4 minute read
Contact Tracing Apps
The global pandemic caused by the COVID-19 virus has had a huge impact on almost all aspects of our day-to-day lives. We have had to change the way we work, meet, socialize, and relax. Technology has been critical in helping us manage the life-work changes mandated by the pandemic. One new application of technology that has emerged is a tech-enabled method for an old practice known as “contact tracing.”
While the term “contact tracing” is new to many of us, the practice is quite old. Public health officials have been doing contact tracing for decades as a very effective means of stifling outbreaks of communicable diseases. Once a person is identified as having a highly contagious disease, he or she is interviewed by a public health worker to determine who the infected person has been in contact with while contagious. Those individuals are then contacted and advised to self-isolate and get tested. The idea is to stop the spread of the disease by re-tracing the steps of the infected person, and isolating those who were in close proximity before they have had a chance to potentially spread the disease to their circle of contacts. The practice of contact tracing has become even more important with COVID-19, as some carriers of the virus can be asymptomatic and completely unaware that they may be infecting others around them.
So, how does technology change the way public health officials do contact tracing? It’s easy when you think about it. What is the one device that just about every one of us take with us virtually everywhere we go? Our smartphone. So, if someone tests positive for coronavirus, wouldn’t it be easy and save time for the contact tracers if that person’s phone had a record of all other phones (carried by people) that had been in close proximity to the infected individual over the past week or so? Yes. In theory, if smartphones could somehow keep a log of other phones that had been within six feet of the infected person’s phone, it could hypothetically go back and warn those other smartphone users that they had been potentially exposed to the virus. That is the idea behind using technology—and specifically smartphone technology—to conduct rapid contact tracing.
Apple and Google, who dominate the smartphone market, saw how useful smartphones could be in helping public health officials curtail the spread of the virus. In a rare joint venture, they developed a toolkit of sorts that app developers can use to build contact tracing apps. The Apple/Google toolkit, which works on both iPhone and Android phones, uses Bluetooth technology to automatically communicate with other smartphones within a certain proximity. A user would have to opt-in to the contact tracing app that uses this technology; but afterwards the system would work automatically without any prompting from the user.
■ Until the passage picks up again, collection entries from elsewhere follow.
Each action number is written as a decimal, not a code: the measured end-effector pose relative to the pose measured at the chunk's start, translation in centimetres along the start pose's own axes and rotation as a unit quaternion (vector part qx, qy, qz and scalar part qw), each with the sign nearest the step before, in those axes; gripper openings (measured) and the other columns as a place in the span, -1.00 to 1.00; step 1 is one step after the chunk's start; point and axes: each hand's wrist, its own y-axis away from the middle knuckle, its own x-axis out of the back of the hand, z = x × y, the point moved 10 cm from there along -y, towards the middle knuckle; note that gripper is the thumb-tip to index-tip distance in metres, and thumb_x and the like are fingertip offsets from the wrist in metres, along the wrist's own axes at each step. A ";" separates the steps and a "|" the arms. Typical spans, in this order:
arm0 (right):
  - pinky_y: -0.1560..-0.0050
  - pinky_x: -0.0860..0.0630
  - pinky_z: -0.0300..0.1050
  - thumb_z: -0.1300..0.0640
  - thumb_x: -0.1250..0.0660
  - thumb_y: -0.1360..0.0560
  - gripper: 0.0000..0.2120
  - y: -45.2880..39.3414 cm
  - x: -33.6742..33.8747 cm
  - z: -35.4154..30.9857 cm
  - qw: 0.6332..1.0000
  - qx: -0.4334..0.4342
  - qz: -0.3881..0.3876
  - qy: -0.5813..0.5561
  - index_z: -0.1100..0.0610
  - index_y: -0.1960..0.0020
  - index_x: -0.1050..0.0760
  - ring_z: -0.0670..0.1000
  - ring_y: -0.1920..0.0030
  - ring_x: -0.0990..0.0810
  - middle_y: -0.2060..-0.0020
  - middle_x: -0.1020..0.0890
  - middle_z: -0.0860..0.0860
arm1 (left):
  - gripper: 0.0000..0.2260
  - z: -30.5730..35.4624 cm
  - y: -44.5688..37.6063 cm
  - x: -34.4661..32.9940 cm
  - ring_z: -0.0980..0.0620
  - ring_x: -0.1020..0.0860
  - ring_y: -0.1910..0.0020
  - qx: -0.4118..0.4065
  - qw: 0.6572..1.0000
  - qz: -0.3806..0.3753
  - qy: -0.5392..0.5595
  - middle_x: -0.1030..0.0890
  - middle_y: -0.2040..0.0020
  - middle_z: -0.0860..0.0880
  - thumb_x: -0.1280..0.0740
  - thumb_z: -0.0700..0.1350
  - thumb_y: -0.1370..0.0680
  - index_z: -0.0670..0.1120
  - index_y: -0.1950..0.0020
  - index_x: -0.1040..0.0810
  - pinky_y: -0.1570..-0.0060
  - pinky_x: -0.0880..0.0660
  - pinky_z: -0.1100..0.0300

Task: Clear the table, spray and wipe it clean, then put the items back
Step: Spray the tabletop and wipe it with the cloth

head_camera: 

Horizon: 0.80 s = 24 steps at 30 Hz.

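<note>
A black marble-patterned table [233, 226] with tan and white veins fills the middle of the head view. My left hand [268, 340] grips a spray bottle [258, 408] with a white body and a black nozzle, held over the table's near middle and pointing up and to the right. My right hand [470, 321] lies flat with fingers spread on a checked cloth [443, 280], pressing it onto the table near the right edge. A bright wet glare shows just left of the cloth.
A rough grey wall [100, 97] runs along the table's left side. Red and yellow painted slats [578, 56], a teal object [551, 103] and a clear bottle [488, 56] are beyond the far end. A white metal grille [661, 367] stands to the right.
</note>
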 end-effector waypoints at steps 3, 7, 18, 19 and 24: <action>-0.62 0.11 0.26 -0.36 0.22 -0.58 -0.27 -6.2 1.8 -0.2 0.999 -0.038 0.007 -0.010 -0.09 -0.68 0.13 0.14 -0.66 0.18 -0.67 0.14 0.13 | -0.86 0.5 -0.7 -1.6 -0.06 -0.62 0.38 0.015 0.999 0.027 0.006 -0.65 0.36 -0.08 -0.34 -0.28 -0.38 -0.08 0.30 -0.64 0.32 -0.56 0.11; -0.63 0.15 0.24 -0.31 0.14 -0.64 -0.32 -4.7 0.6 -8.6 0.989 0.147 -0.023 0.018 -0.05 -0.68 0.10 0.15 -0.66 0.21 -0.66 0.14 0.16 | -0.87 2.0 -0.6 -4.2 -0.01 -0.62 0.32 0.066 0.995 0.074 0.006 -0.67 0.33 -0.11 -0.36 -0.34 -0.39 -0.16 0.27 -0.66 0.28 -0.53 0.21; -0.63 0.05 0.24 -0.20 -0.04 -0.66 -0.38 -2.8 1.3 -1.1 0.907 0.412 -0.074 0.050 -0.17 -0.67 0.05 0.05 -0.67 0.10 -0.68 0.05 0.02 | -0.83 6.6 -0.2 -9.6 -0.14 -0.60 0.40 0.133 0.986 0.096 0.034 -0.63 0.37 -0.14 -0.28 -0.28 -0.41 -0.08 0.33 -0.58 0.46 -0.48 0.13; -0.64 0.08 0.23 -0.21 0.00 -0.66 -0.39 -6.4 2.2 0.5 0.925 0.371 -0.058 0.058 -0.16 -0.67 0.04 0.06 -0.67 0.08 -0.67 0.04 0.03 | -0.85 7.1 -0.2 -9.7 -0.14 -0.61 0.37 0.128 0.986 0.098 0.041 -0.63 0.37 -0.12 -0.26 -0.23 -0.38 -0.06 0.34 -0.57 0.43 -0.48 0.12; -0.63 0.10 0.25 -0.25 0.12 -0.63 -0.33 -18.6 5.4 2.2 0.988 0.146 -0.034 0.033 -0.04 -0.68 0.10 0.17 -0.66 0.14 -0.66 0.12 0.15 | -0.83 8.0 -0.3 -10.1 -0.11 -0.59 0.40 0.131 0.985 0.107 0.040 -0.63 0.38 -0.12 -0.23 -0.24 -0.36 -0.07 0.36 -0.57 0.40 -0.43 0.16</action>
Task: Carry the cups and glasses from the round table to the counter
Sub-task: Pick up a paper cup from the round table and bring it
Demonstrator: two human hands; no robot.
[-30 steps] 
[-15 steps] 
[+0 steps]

So, if I had a contact tracing app on my phone that uses this technology, and I had opted-in to allow the tracing, my phone would emit a unique identifier using the Bluetooth signaling capability of the phone. Other smartphones that came within so many feet (say 6 feet) of my phone for a certain length of time (say 15 minutes) would record my unique identifier in their history log; and my phone would record their unique identifier in my phone’s history log. Then, if I happen to test positive for coronavirus, a public health official could take my phone and “see” the other phones that had been in close proximity to me within the past week. The public health official could then take those unique identifiers and automatically contact the users of those other phones via the app to let them know that they had been potentially exposed to the virus. What could go wrong?
Well, as it turns out, quite a few things could go wrong. First, for such a system to be effective, a large majority of the population would need to adopt it. A large majority of the population does indeed own a smartphone; but, so far, adoption of contact tracing apps has been nowhere near universal. While some countries have developed and released a universal contact tracing app for their citizens, the US has not developed—nor signaled intent to develop— any such federal app. Instead, the individual states have been left to develop contact tracing apps. Near the beginning of the pandemic, several states seemed eager to develop contact tracing apps for their citizens. As the pandemic has lingered, however, the promised contact tracing apps from state health officials have been few and far between. As of this writing, only three states—Alabama, North Dakota, and South Carolina— have requested access to the Apple Google toolkit to develop contact tracing apps. Another state, Utah, has gone out on its own, developing an app that is not based on the Apple/Google toolkit standard, raising questions about the ease of sharing information with other non- Utah apps.
There are already questions about privacy issues related to a contact tracing app; and Americans are reluctant to acquiesce to any type of government “tracking,” especially via their smartphones. If private companies—including for-profit entities—take up the slack and develop contact tracing apps, more questions may be raised about what these companies may be doing with information they gain access to from these apps and how they potentially can market this data for profit.
So, this idea of using smartphones to conduct contact tracing, while it is indeed technically viable, may not yet be accepted widely enough to be a practical solution. Perhaps more action from the CDC or WHO, who so far have shied away from developing or endorsing any contact tracing app, may be needed to make a widely accepted contact tracing app in the US a reality.